06-06-2013, 03:13 AM
Gravid Lutra does bring up some valid points here. While we certanly realize that this is really Lyric's site in the end, to do with as he pleases, I, for one, am still a bit confused by the mentality that having written stories or tastefully done artwork that cover certain topics will somehow get this site shut down or us all arrested.
Consider this:
The movie "That's My Boy" (produced by actor Adam Sandler's company, Happy Madison) does deal with a (male) minor having sex with a (female) teacher and getting her pregnant, and also has a scene involving incest, while the book series "A Song of Ice and Fire" (of which the HBO TV series "A Game of Thrones" is based) includes multiple cases of incest (which prodoced at least 3 pregnacies to date within the storylines). Neither has had the U.S. government go after anybody involved with either.
Similarly, the Nifty website I previously referred to (http://www.nifty.org) has been in operation in one form or another since 1992 (that's 21 years of operation, longer than some people here on MPC have been alive). It is a website that deals with sexual stories around gay, bi, transgendered, and beastiality, and within the first three of those categories has subsections that include incest, adult/youth sex, and youth/youth sex). No Nifty author (of which I am one) has ever been arrested, and the site is still in operation. Not only that, but Nifty Archive Alliance was formally incorporated as a not-for-profit organization in April of 2000, with the IRS determining that the Nifty Archive Alliance was a tax-exempt charity under IRS Code 501©3 (which, i think, rather effectively eliminates the arguement that the U.S. government hasn't shut Nifty down or gone after any of its authors on the basis of simply not knowing about the site).
I suppose that, in short, what's bothering me is that while I'm not a lawyer (by my own admission), neither is anybody else here (if there are any lawyers, here, they've not identified themselves as such to me), and I feel we're having non-lawyers implementing rules based on interpretations that seem to have little basis in basic logic, if not established fact (because if the government really did legally go after people/companies/websites/whatever just for wrinting fictional stories, the "A Song of Ice and Fire" book series would never even have been published, much less turned into a major TV series on a major cable network, "That's My Boy" would never have been produced - watch just the first 10 minutes of it and tell me that it wasn't made at least in part for exactly that "kind of entertainment" - and the Nifty website wouldn't exist any more, and I could very well be writing this from prison, assuming the government didn't shut MPC down, too).
Consider this:
The movie "That's My Boy" (produced by actor Adam Sandler's company, Happy Madison) does deal with a (male) minor having sex with a (female) teacher and getting her pregnant, and also has a scene involving incest, while the book series "A Song of Ice and Fire" (of which the HBO TV series "A Game of Thrones" is based) includes multiple cases of incest (which prodoced at least 3 pregnacies to date within the storylines). Neither has had the U.S. government go after anybody involved with either.
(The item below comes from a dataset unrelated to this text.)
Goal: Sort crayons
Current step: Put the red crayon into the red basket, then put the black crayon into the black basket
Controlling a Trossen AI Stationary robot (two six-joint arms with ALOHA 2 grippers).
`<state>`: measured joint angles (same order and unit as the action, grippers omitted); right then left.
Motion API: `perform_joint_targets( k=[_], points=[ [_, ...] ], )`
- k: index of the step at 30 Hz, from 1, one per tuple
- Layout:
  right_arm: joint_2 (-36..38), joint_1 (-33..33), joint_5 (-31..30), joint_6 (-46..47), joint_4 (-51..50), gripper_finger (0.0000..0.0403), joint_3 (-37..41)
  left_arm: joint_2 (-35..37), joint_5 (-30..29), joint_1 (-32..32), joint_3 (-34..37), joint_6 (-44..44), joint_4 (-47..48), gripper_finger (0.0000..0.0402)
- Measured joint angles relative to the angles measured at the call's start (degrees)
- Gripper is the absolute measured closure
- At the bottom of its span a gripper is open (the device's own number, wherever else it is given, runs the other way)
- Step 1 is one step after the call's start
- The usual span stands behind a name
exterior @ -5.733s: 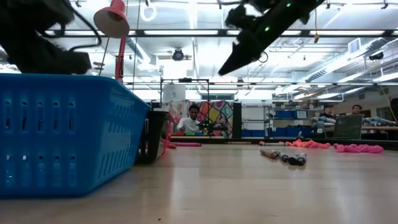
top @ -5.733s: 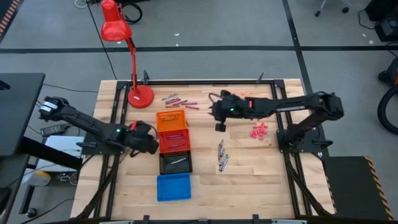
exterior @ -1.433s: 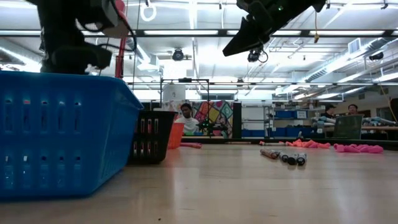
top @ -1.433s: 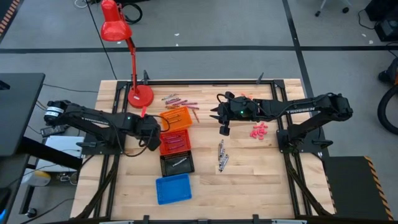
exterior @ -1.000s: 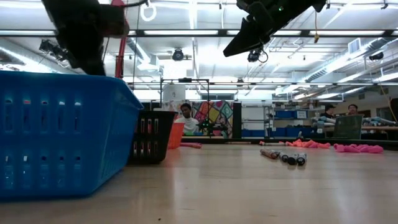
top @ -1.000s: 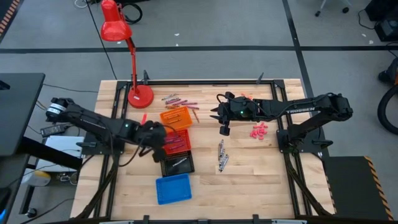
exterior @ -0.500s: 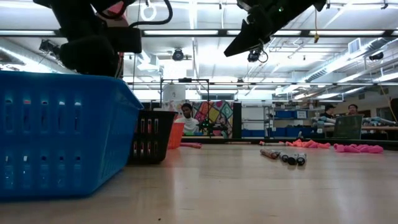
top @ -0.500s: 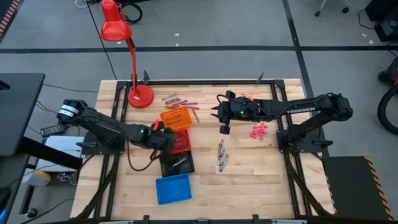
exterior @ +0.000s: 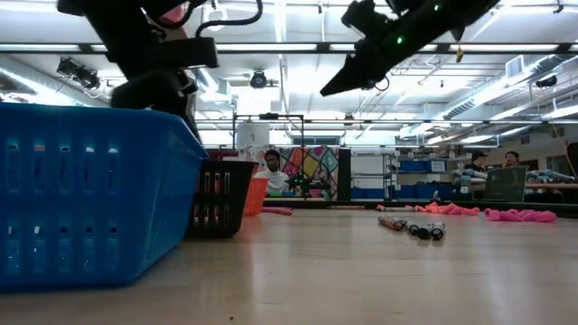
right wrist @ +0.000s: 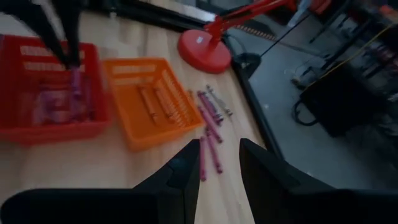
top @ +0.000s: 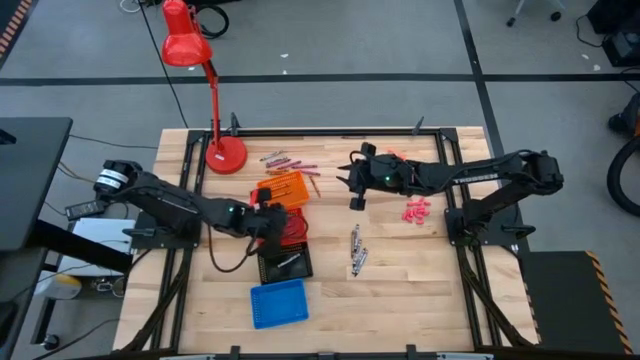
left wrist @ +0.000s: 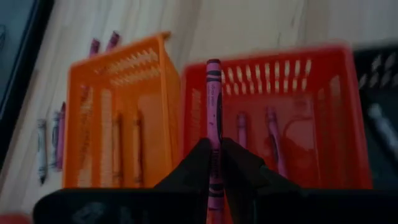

Similarly, the Nifty website I previously referred to (http://www.nifty.org) has been in operation in one form or another since 1992 (that's 21 years of operation, longer than some people here on MPC have been alive). It is a website that deals with sexual stories around gay, bi, transgendered, and beastiality, and within the first three of those categories has subsections that include incest, adult/youth sex, and youth/youth sex). No Nifty author (of which I am one) has ever been arrested, and the site is still in operation. Not only that, but Nifty Archive Alliance was formally incorporated as a not-for-profit organization in April of 2000, with the IRS determining that the Nifty Archive Alliance was a tax-exempt charity under IRS Code 501©3 (which, i think, rather effectively eliminates the arguement that the U.S. government hasn't shut Nifty down or gone after any of its authors on the basis of simply not knowing about the site).
I suppose that, in short, what's bothering me is that while I'm not a lawyer (by my own admission), neither is anybody else here (if there are any lawyers, here, they've not identified themselves as such to me), and I feel we're having non-lawyers implementing rules based on interpretations that seem to have little basis in basic logic, if not established fact (because if the government really did legally go after people/companies/websites/whatever just for wrinting fictional stories, the "A Song of Ice and Fire" book series would never even have been published, much less turned into a major TV series on a major cable network, "That's My Boy" would never have been produced - watch just the first 10 minutes of it and tell me that it wasn't made at least in part for exactly that "kind of entertainment" - and the Nifty website wouldn't exist any more, and I could very well be writing this from prison, assuming the government didn't shut MPC down, too).